> _Task goal_
From the data below, retype exactly the lines starting with the one that contains "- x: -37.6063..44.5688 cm" and ending with the one that contains "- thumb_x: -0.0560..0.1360", both included.

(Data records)
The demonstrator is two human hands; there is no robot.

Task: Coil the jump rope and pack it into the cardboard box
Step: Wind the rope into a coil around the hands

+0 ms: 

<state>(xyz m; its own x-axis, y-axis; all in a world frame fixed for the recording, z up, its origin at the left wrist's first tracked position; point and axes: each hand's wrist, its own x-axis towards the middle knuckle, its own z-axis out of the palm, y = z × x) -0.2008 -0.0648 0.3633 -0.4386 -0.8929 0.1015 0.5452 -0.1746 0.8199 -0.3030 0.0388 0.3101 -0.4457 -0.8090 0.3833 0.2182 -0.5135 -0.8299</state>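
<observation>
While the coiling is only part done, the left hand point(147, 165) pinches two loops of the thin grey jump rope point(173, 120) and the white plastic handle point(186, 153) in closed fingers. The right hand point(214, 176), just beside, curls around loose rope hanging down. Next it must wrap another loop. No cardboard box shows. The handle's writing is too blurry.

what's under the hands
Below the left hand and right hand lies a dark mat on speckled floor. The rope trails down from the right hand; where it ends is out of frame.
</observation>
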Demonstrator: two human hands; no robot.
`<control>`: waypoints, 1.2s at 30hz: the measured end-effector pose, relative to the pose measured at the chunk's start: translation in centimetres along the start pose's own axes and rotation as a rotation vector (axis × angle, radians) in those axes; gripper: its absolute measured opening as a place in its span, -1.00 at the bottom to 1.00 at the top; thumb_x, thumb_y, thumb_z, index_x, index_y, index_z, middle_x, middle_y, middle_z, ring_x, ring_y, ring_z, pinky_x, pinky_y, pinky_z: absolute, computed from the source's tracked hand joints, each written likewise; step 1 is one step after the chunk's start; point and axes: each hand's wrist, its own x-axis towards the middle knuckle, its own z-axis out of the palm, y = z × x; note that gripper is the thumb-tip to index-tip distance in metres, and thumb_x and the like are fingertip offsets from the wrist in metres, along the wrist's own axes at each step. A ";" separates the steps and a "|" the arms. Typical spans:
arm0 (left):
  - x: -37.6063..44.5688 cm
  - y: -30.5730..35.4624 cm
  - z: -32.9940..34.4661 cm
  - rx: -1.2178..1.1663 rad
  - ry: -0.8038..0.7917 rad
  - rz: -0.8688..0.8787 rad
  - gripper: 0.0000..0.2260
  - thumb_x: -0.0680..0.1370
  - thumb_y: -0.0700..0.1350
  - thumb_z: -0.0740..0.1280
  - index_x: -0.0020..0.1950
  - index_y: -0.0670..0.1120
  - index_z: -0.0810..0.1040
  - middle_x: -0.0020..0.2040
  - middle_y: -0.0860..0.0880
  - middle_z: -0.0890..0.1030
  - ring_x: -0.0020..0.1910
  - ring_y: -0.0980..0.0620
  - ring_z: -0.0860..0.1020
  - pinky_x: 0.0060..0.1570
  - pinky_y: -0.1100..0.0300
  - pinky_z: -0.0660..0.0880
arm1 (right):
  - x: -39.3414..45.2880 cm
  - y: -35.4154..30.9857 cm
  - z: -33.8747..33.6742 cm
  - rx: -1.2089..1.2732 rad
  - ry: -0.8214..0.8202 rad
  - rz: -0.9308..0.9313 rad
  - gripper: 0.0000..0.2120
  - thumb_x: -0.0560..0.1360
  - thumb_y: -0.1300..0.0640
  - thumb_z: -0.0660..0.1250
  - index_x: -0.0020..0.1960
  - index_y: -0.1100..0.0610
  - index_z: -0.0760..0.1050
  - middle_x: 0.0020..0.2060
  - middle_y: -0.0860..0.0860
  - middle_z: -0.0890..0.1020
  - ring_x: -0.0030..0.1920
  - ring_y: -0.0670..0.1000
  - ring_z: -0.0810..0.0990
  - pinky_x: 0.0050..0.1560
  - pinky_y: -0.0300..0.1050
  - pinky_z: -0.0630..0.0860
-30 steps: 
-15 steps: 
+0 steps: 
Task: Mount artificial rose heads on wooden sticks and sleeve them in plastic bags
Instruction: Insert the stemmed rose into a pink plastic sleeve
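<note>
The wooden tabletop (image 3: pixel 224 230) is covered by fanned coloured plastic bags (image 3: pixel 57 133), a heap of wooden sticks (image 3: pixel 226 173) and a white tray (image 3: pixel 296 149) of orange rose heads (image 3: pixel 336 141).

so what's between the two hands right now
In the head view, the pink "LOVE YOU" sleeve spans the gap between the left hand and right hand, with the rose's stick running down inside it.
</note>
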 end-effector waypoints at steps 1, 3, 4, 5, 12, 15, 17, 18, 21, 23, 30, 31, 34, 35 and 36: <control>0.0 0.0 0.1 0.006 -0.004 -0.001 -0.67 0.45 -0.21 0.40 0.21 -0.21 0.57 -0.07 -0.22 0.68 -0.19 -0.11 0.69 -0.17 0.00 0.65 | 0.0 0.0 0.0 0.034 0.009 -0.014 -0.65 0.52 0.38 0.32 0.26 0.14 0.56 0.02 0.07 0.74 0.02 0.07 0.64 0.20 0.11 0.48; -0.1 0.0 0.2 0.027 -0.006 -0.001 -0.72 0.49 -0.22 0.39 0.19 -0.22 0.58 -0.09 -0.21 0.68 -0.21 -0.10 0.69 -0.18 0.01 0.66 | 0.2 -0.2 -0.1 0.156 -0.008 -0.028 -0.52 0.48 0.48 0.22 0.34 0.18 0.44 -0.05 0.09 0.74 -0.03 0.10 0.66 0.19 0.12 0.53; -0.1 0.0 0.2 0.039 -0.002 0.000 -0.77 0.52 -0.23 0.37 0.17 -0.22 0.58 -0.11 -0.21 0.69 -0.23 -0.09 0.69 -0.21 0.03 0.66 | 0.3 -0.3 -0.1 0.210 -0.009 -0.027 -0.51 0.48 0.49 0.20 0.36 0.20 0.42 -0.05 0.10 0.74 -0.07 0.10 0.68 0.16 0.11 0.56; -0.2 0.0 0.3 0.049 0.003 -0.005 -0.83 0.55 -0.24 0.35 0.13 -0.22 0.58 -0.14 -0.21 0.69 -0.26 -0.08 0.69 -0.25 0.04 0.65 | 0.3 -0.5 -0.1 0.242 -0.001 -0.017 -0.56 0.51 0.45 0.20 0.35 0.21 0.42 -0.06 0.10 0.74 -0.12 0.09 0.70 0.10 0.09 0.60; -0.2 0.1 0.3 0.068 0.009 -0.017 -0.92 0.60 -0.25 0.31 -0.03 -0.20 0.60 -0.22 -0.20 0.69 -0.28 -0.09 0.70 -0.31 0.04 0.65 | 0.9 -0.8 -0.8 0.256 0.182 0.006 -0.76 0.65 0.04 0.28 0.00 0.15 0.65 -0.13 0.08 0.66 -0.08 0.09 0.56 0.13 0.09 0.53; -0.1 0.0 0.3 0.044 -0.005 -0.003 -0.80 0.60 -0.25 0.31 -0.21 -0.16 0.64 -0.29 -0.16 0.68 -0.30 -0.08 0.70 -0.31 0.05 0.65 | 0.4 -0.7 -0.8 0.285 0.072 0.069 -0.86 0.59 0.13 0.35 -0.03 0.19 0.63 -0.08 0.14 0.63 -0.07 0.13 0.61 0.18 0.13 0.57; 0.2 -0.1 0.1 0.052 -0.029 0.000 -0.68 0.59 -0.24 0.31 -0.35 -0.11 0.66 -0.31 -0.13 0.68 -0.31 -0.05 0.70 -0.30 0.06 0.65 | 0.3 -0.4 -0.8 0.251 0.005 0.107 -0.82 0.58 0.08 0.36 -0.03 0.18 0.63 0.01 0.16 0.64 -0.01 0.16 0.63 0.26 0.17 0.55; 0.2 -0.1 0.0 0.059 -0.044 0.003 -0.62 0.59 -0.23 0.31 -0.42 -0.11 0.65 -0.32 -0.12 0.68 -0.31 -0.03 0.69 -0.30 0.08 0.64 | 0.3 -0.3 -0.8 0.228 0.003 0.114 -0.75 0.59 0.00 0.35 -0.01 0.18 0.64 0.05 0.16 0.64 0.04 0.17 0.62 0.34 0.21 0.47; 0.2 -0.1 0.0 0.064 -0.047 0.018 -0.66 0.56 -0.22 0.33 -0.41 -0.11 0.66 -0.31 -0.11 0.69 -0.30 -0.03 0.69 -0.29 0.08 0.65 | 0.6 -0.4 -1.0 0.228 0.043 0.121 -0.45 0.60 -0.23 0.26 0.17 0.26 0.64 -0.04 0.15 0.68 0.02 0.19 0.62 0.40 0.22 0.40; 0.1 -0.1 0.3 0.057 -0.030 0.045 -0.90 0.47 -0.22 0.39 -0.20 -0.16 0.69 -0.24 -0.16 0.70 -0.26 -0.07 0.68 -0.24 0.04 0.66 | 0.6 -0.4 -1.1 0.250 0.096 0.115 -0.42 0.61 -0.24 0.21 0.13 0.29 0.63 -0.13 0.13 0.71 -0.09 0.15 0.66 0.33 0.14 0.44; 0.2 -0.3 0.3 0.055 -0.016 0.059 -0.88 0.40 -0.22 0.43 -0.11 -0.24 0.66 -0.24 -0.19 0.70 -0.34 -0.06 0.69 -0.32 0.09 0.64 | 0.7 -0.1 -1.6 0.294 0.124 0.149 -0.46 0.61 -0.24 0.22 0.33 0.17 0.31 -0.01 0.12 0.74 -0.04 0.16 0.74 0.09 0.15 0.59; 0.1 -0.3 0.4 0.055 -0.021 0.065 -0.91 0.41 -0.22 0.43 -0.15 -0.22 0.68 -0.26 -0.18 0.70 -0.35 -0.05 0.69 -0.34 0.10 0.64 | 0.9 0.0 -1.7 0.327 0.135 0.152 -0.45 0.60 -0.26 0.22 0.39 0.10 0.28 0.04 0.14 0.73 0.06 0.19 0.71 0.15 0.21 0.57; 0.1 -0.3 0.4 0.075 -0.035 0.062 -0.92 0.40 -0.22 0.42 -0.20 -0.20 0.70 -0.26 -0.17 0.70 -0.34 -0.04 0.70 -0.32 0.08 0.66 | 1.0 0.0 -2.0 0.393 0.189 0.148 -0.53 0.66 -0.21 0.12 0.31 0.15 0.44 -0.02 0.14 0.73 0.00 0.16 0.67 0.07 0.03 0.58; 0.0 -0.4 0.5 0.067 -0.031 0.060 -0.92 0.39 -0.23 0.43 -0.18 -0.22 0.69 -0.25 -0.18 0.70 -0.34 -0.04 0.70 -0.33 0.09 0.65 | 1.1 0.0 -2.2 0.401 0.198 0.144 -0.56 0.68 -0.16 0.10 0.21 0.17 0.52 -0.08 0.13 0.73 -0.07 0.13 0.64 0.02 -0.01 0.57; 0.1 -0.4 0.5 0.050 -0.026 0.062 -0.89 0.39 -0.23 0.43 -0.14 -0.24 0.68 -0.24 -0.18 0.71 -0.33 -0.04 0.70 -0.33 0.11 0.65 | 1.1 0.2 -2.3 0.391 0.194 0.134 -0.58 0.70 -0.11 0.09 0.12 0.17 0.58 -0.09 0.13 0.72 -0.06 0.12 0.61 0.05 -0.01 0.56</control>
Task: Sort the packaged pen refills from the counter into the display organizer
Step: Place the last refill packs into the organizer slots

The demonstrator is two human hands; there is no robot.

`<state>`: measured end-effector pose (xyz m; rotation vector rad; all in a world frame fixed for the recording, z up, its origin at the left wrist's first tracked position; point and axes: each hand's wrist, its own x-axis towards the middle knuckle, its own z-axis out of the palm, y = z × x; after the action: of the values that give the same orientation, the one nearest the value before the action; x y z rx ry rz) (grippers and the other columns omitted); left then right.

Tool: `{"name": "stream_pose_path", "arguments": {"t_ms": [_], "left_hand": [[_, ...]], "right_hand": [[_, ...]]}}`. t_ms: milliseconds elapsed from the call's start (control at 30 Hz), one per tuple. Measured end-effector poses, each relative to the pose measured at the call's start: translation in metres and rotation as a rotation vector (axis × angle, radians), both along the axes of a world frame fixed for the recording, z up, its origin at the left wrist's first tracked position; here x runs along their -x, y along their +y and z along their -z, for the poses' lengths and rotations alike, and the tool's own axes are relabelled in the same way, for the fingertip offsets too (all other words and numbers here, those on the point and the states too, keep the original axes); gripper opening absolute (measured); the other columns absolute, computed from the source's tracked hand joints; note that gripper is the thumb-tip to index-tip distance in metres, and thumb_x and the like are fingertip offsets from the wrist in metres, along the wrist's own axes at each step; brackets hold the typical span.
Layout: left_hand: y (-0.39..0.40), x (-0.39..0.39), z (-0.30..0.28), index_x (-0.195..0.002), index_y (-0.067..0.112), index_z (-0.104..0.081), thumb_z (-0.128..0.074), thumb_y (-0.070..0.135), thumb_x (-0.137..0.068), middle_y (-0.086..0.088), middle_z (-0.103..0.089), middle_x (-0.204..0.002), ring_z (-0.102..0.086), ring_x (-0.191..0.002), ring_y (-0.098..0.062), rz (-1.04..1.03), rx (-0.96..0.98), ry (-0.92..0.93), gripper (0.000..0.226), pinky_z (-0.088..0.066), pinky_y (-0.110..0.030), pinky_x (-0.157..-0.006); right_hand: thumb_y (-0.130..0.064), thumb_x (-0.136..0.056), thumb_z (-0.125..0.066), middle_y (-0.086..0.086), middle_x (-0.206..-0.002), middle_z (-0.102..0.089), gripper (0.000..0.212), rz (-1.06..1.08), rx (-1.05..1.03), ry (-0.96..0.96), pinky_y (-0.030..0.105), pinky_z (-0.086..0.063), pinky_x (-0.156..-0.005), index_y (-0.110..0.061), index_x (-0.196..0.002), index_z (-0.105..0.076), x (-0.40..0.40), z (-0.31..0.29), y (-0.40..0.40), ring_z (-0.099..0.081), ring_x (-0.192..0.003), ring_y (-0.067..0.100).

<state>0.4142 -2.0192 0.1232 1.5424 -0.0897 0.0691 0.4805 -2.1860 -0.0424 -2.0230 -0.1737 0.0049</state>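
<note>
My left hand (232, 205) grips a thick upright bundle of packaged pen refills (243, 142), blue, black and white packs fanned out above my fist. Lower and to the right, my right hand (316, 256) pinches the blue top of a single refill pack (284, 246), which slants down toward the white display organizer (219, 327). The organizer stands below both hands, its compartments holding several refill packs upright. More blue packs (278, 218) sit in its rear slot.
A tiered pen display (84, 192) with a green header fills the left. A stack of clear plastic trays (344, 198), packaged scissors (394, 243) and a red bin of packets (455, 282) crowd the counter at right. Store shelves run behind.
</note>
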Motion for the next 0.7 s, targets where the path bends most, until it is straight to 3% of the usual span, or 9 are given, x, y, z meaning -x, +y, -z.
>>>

> _Exercise answer_
  - x: -37.6063..44.5688 cm
  - y: -30.5730..35.4624 cm
  - z: -32.9940..34.4661 cm
  - rx: -1.2178..1.1663 rad
  - ry: -0.8038..0.7917 rad
  - rz: -0.8688..0.8787 rad
  - gripper: 0.0000..0.2260
  - thumb_x: -0.0680..0.1370
  - thumb_y: -0.0700..0.1350
  - thumb_z: -0.0740..0.1280
  - index_x: -0.0020..0.1950
  - index_y: -0.0670..0.1120
  - index_z: -0.0810..0.1040
  - middle_x: -0.0020..0.2040
  - middle_y: -0.0860..0.0880
  - middle_z: -0.0890..0.1030
  - ring_x: -0.0020..0.1910
  - ring_y: -0.0980..0.0620
  - ring_z: -0.0860..0.1020
  - pinky_x: 0.0060..0.1570
  - pinky_y: -0.1100..0.0300
  - pinky_z: -0.0660..0.0880
arm1 (right):
  - x: -39.3414..45.2880 cm
  - y: -35.4154..30.9857 cm
  - z: -33.8747..33.6742 cm
  - rx: -1.2089..1.2732 rad
  - ry: -0.8214..0.8202 rad
  - rz: -0.9308..0.9313 rad
  - gripper: 0.0000..0.2120
  - thumb_x: -0.0560..0.1360

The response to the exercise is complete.